La tertulia dio paso a la consumición rápida
lo que el tiempo se llevó
Con la desaparición de Riviera en 1968, la consideración de la Campana como corazón de la ciudad empezó a languidecer, ya no existía el Café París y fueron desapareciendo el bar de Pepe Pinto, el Tropical, la pescadería La Coruñesa y al poco fallecería La Chéster, un inevitable
Corría el año de 1958, el Sevilla inauguraba su flamante estadio, sueño del fallecido Ramón Sánchez Pizjuán, y el Betis acababa de coronar su más dolorosa travesía del desierto.
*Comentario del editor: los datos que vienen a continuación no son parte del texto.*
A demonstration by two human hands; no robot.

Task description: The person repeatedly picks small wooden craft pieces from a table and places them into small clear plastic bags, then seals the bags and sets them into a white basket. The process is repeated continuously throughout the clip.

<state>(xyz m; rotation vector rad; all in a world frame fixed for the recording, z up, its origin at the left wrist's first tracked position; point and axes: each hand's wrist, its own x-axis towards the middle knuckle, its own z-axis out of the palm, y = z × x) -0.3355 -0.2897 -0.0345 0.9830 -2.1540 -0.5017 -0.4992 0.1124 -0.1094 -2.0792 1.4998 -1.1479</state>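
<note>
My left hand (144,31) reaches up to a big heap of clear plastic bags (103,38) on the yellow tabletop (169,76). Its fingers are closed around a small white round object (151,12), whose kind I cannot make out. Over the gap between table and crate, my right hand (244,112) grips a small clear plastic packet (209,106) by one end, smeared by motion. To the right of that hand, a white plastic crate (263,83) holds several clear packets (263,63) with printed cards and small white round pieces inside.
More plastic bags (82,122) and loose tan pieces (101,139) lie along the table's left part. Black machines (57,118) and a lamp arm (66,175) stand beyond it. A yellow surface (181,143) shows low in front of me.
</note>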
Sevilla vivía a su ritmo de siempre, sin prisa y con muchas pausas. Bueno, pues en ese año de 1958, un donostiarra y sevillano de adopción desde que llegase en 1931 llamado Pedro de Torres Gracia había revolucionado la vida de la ciudad abriendo en la Campana una cafetería por todo lo alto. Eso en su planta baja, que en las superiores abrió un restaurante que fue pionero a la hora de enseñarle a comer a una sociedad estancada en el tiempo en esos temas gastronómicos.
El negocio se llamaba Riviera y estaba en el solar que había ocupado hasta entonces el Bazar la Campana, situado en la esquina con la calle Carpio, hoy Capataz Rafael Franco. A su diestra se encontraba el bar de Pepe Pinto, en la esquina con el Duque la tienda Kodak, de material fotográfico, y enfrente la Joyería Delmás más los restos del Gran Café París. Con Riviera se cambiaba de filosofía y aquellas cafeterías de tertulias con tertulianos sin prisas dieron paso a la forma de entender el negocio que traía Pedro Torres. Con Riviera se instauraba la comida rápida de platos combinados y eso de snack bar entró en Sevilla gracias a Riviera.
Como recuerdo imborrable, la ilusión que despertaba en los niños de la época que sus padres les llevasen a tomar un helado en Riviera. El sorprendente helado de naranja, riquísimo, que iba en el interior de una piel de dicho cítrico era una golosina indescriptible para una grey que apenas pasaba del polo de hielo, del napolitano, el popsicle y el helado al corte de uno, dos o tres gustos. El paso adelante era tan significativo, la innovación tan espectacular, que ir a Riviera era como combinar aventura y premio.
Por supuesto que aquello revitalizó más aún, si cabe, la vida de la Campana, el corazón de la ciudad. En esa misma acera y ya hacia Santa María de Gracia se encontraban la pescadería de frito La Coruñesa y un gran bar llamado El Tropical. El pulso de la vida nocturna de Sevilla lo marcaba la Campana desde siempre, pero la apertura de Riviera le multiplicó el impulso. La Campana era, en una sola pieza, sístole y diástole de una ciudad que iba, poco a poco, aumentando su ritmo vital. La noche empezaba en la Campana comprándole tabaco a La Chéster, un mariquita que se apostaba en la esquina de Carpio, justamente entre Riviera y La Coruñesa, y que allí estuvo hasta su muerte pocos años después de que la Campana dejase de ser lo que fue en las décadas cincuenta y sesenta del Siglo XX.
En la segunda mitad de los sesenta, Pedro Torres empezó a desatender Riviera. El auge del hotel que dirigía, antiguo Majéstic y ya Colón, acaparaba su atención, lo que iba a acentuarse con la apertura del Burladero, el mejor restaurante de Sevilla sin duda alguna.
Los festejos en forma de homenajes o con la tertulia que en torno a Perico Chicote montaba con los periodistas sevillanos más conocidos junto a algunos de los sevillanos en Madrid que presidía el conde Colombí, fue trasladándolos al Burladero.
Puede decirse que la apertura del Burladero fue el principio del fin de Riviera. En agosto de 1968, Pedro Torres decidió darle el cerrojazo a lo que había sido cafetería y restaurante pionero en una Sevilla que hasta entonces no salía del sota, caballo y rey en el apartado gastronómico. Con Riviera había nacido un nuevo estilo a la hora de sentarse a la mesa y aunque sólo contó con diez años de vida, esa vida fue tan intensa que bien puede decirse que marcó un punto de inflexión determinante en la ciudad.
La tertulia del Britz o en Los Corales había sido sustituida por la comida rápida de una cafetería con banquetas en una barra que se poblaba y despoblaba en un santiamén. Pedro Torres, el artífice del cambio, dejó su impronta de manera indeleble en Riviera, pero sin él ya no tenía sentido. Seguía entre nosotros, pero se refugió en un burladero que aún sigue siendo punto de referencia en la gastronomía sevillana.